Wednesday, August 1st, 2007

Update: Nope, my solution won’t work. As Christian Matthies points out in the comments, it is possible to spoof the HTTP Host header as well (his link in the comment is broken because of an extra comma, but this one works). As a kludge, browsers could be modified to prevent Host header spoofing, but (a) it would take a long time to deploy to the world at large, and (b) it would be only a bandaid for a much bigger problem.

Summary: While there’s no way to protect browsers against the DNS rebinding attack, you can protect web sites and web services by forcing them to check the HTTP Host header with every request. This is easy to do for RESTful services going through a regular web server like Apache — you get it by default with virtual hosts — but might be trickier for WS-* services.

If you or your company is using HTTP-based web services (either WS-* or REST), you might be in trouble — a new exploit allows a web site from outside your firewall to use a web browser as a proxy to read any web site or service inside your firewall.

Artur Bergman at O’Reilly has a posting on the DNS rebinding (aka anti-DNS-pinning) attack that works against all major browsers, including all versions of Firefox and MSIE. There’s no obvious general fix for this, though there’s a Firefox extension that helps a tiny bit.

The attack

In a DNS-rebinding attack, the attacker is able to force your browser to read data from any IP address that your browser has access to, even if you’re behind a router/firewall, by changing the IP address associated with a domain name you’ve connected to. That means that given an IP address, an outside attacker can read your local website (at 127.0.0.1), anything behind your corporate firewall (such as an Intranet accounting page or a web service), or — I think (haven’t tested yet) — a website that you’re logged into using a cookie (HTTP authentication will force a popup, since the browser will see a different domain name, even if you’re logged into the site in another tab/window). If you run a local web server on your computer (say, at 127.0.0.1), you can go to http://www.jumperz.net/index.php?i=2&a=1&b=7, type in the local address, and see jumperz.net use the exploit display the source of your home page.

The defence

There’s no way to protect the browser yet, but you can protect your HTTP-based sites and services from this attack very easily — in fact, many sites on the web are already unknowingly protected, though I don’t know if most enterprise web services are.
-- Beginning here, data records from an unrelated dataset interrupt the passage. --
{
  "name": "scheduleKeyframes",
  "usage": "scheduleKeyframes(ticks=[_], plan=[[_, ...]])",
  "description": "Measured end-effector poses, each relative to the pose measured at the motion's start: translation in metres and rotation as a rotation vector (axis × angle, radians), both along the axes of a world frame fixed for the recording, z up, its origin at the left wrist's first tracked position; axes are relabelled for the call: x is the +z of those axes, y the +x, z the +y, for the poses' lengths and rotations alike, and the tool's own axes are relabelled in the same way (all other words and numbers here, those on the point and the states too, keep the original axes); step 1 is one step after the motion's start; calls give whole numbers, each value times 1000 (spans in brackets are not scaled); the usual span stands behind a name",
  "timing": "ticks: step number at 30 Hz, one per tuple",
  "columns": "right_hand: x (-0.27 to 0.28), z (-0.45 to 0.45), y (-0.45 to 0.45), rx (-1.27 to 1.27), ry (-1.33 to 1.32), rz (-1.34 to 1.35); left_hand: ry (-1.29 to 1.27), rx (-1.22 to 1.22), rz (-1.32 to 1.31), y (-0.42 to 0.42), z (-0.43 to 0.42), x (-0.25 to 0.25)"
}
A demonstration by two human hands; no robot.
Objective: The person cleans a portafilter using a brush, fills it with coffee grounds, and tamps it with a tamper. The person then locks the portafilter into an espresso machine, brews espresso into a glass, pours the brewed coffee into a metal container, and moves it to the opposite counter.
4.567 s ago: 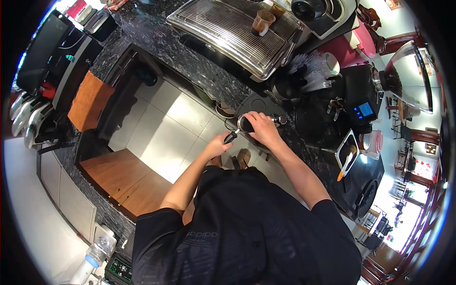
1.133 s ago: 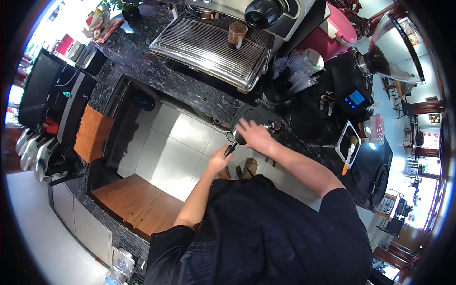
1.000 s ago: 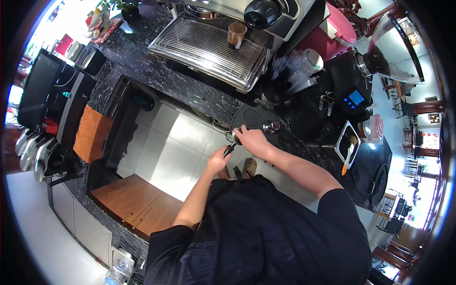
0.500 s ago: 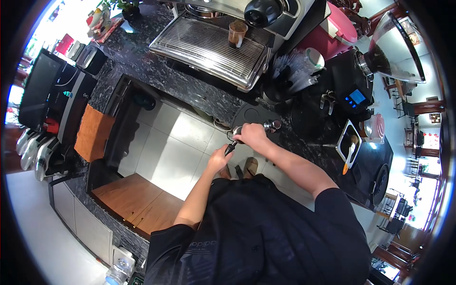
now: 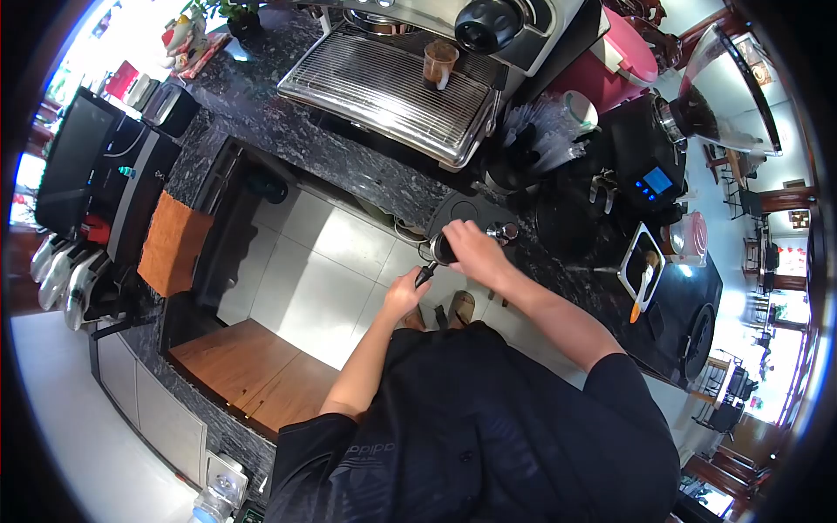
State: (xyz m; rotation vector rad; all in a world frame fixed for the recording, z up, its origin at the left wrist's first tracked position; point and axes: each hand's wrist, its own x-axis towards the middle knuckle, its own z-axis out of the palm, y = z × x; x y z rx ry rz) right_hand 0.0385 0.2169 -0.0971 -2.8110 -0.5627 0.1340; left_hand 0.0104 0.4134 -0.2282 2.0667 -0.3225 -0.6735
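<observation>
"adidas" on black shirt [image 5: 488,427]

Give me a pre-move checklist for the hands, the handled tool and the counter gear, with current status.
1. Left hand closed on the black handle: ok.
2. Right hand at the tool's round head: ok, fingers over it.
3. Contents of the head level: cannot tell, the inside is not visible.
4. Drip tray free of loose items: not ok, a small cup stands on it.
5. Metal piece beside the right hand set down, not held: ok.
6. Grinder display lit: ok, though its text is too small to read.
</observation>
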Motion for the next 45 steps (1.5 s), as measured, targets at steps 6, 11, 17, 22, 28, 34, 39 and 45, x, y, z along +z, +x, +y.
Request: scheduleKeyframes(ticks=[6, 11, 17, 22, 28, 34, 39, 45], plan=[[-13, -36, 46, -110, -135, -51, 13, 8, -1, -2, 0, 3], [-47, -36, 56, -143, -297, 97, 27, 14, 0, -2, 0, 0], [-54, -38, 60, -179, -220, 123, 24, -2, 12, -2, 0, 1], [-19, -67, 45, -127, -40, -27, 34, -6, -8, -1, 1, -1], [-19, -103, -8, -172, -7, 312, 20, -20, -30, 1, 0, 2], [-29, -91, -11, -285, 76, 92, 14, -20, -36, 4, 2, 4], [-3, -50, -15, -233, 219, 82, 22, 0, -8, 1, 0, 4], [-15, -11, -5, -116, 211, 63, 35, 3, 13, 2, 0, 7]])
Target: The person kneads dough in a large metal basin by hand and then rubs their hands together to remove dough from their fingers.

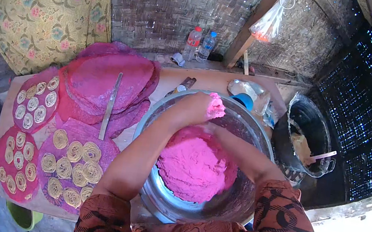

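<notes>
Bright pink dough (194, 169) fills much of a wide metal basin (157, 199) in front of me. My left hand (197, 108) is above the basin's far side, with pink dough on its fingers, which look curled together; whether it grips a lump is hard to tell. My right hand (213, 129) reaches in from the right to the far edge of the dough, its fingers hidden behind the mound and the other arm. Which forearm passes in front is visible: the left one.
Pink mats with coiled pale noodle rounds (74, 151) lie at left, below stacked purple-pink sheets (104, 73) and a metal ruler-like strip (109, 108). Two bottles (193, 42) stand by the wall. A black bucket (297, 144) with a pink-handled tool is at right.
</notes>
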A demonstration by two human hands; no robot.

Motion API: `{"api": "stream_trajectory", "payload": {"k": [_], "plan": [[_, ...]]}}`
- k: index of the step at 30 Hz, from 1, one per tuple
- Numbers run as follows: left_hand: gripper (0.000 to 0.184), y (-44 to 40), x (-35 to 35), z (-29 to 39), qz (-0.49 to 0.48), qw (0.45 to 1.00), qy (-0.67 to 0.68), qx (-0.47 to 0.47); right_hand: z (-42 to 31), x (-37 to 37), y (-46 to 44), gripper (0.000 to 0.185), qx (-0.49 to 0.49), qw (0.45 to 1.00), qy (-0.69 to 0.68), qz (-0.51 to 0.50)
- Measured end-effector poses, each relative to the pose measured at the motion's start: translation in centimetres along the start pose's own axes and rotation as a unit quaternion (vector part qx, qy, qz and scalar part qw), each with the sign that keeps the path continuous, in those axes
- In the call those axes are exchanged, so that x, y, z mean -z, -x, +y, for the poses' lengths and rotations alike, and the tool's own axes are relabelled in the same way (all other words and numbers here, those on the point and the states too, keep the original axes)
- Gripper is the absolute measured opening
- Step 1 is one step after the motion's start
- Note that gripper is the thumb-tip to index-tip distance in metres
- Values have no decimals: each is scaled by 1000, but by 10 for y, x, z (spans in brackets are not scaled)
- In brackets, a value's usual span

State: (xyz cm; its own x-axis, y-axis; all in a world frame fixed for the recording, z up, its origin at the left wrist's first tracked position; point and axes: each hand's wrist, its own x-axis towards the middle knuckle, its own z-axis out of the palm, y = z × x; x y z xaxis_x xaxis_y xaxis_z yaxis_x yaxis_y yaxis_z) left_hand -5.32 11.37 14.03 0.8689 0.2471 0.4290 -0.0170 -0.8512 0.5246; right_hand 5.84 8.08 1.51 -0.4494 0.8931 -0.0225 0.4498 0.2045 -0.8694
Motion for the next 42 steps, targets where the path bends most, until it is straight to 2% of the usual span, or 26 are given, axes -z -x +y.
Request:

The trick is in the HTTP Host header. While the DNS rebinding attack can associate a new IP address with a hostname, it cannot change the hostname itself, so the browser will still send the original hostname to the new host. Nearly all shared-hosting servers — and many servers at dedicated hosts as well — will check the Host header to decide what pages to serve out. As long as the site does something harmless when it gets an unrecognized hostname (such as returning a “501 Not implemented” HTTP status code), the site will be safe the attack. In Apache, for example, you use the ServerName directive for each virtual host, and just make sure that there’s a default virtual host that returns an error or at least does nothing harmful.

For Web Services, the same thing applies. It’s often tempting to use IP addresses instead of hostnames for web services (including RESTful services), especially during development, but doing so opens you right up to a DNS-rebinding attack, which could be very harmful if you’re using real data for development and testing. To protect your HTTP-based services from this attack, you need to make sure that every web service is accessed via a hostname rather than a raw IP address, and that every service checks its hostname. For RESTful services, this is trivially easy (since you’re probably going through Apache or something similar anyway, just as with a web site); for WS-* services, I don’t know the implementations well enough to be sure, but it should be possible to force them to check the Host header somehow.

Even if you’re not building web services, managing an enterprise intranet, or running a public web site, don’t forget to protect the web server on your local computer, if you have one.